Academy breaks norm in Oscar race decision

Alejandro G. Inarritu accepts the award for best director for "Birdman or (The Unexpected Virtue of Ignorance)'', in the press room of the 87th Academy Awards on Sunday, Feb. 22, 2015, at the Dolby Theatre in Hollywood. (Ian West/PA Wire/TNS)

The 87th Academy Awards brought some locks and some tight finishes, but the night’s final prize remained a veritable toss-up until the end.

“American Sniper” and “Selma” had outside shots at striking gold, but Best Picture was only a real possibility for “Birdman” and “Boyhood.”

The latter was the better film and deserved to win, but it fell victim to the ebbs and flows of the traditionally tumultuous Oscar season.

“Boyhood” was a critical darling since its debut at the 2014 Sundance Film Festival and seemed to be following in the footsteps of other Sundance successes like “Little Miss Sunshine” and “Beasts of the Southern Wild” to an Oscar nomination.

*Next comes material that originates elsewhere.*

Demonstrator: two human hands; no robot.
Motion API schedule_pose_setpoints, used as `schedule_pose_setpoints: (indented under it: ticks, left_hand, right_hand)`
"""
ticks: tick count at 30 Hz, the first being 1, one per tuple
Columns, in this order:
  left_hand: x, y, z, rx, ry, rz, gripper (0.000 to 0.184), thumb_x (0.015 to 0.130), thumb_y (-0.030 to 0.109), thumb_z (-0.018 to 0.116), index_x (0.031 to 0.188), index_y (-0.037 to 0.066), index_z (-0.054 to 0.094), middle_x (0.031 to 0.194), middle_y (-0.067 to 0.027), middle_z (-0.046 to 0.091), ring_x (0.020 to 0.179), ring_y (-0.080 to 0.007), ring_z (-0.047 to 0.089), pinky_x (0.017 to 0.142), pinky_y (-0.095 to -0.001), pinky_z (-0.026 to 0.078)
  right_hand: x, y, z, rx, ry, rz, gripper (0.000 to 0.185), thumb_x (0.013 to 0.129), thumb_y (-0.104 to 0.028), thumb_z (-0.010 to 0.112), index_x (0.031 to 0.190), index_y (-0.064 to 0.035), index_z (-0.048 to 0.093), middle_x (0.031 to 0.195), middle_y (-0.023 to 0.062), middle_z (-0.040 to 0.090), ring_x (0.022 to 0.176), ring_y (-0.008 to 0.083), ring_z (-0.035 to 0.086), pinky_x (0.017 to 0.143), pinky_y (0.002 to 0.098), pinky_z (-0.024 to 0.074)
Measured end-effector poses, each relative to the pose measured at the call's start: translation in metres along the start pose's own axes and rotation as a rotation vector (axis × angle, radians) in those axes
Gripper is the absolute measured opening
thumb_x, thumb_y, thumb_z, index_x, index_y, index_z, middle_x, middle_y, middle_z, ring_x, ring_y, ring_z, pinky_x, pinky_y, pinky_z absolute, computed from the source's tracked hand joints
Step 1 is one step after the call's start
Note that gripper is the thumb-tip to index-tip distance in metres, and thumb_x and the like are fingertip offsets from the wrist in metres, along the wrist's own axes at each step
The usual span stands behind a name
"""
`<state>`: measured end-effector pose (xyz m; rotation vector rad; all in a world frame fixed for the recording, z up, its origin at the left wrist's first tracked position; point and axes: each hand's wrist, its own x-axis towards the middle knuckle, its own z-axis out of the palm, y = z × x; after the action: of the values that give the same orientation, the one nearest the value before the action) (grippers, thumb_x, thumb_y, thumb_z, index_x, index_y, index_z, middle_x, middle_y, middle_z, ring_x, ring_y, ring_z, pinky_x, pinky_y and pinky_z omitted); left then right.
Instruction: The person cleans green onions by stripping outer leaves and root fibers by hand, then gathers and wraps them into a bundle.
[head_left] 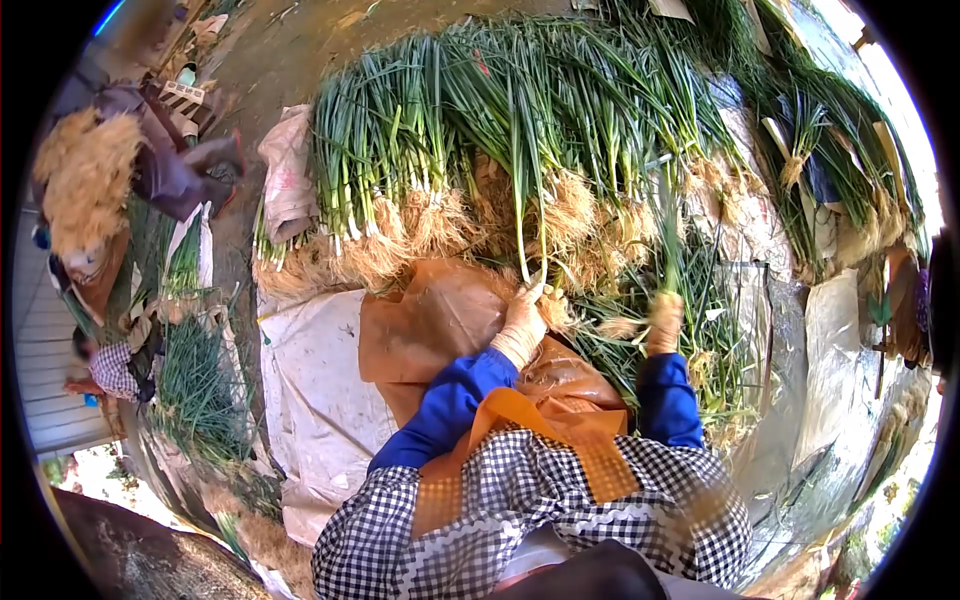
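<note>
The left hand (pixel 522 325) is holding a long green onion (pixel 521 235) by its pale bottom, with its fingers curling around it. The onion is reaching up from the far edge of the brown apron (pixel 435 315). The right hand (pixel 665 322) is closing its fingers on some blurry green leaves (pixel 669 235). A big onion pile (pixel 400 130) is lying past the far edge of the white sheet (pixel 325 375). Loose greens (pixel 607 370) are lying between the hands.
</note>
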<state>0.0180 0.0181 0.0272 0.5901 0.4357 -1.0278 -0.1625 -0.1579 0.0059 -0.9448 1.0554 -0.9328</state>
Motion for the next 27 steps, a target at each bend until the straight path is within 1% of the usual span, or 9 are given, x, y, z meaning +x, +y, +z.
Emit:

But as the season wore on and one critics group after another hailed it as the best film of 2014, it began to earn frontrunner status.

Once a film earns the “frontrunner” moniker — no matter how great of a film it is — pundits and even the same critics who loved it before start to peck away at it.

That’s why momentum and popularity at the right time are so important for a film during an awards-season run.

That momentum shifted to “Birdman” when the respective guilds started to give their annual awards.

The star-studded cast of “Birdman” was always expected to get the Screen Actors Guild’s top prize, Best Ensemble.

Then its director, Alejandro Gonzalez Inarritu, also won the top Directors Guild Award, which was “Boyhood” helmer Richard Linklater’s to lose.

But “Birdman” got its biggest boost of the season and went from frontrunner to near-lock for Best Picture when it won the top Producers Guild Award.

The PGA uses the same preferential balloting system to decide its winner as the Academy does.

The guilds are also illuminating to the Best Picture landscape because there is a large member crossover among the guilds and the Academy.

Not to mention the only film to win the SAG, the DGA and the PGA and go on to lose Best Picture was “Apollo 13” nearly 20 years ago.

So it looked set that “Birdman” would hit pay dirt on Oscar Sunday, that is until the British Academy of Film and Television Awards put a roadblock in front of its victory parade.

The BAFTAs have gone in the same direction with their Best Picture selection as the Oscars the last six years, and this year they went with “Boyhood” for Best Film as well as Richard Linklater for Best Director.

And so the toss-up was set. And prognosticators picked one or the other based purely on which precursor they prescribe to — the guilds or BAFTA.

I thought “Birdman” was a love-it-or-hate-it film, which usually falls short on Oscar night because of the balloting system.

It seemed to me that despite the late love that came “Birdman”’s way, “Boyhood” still had the best shot at Best Picture because of its widespread admiration across all branches.

But any extraordinary anger that’s spewed at the Academy over its Best Picture selection is superfluous.

No matter which film the Academy would have chosen Sunday, it would have been a refreshing diversion from their usual cookie-cutter path.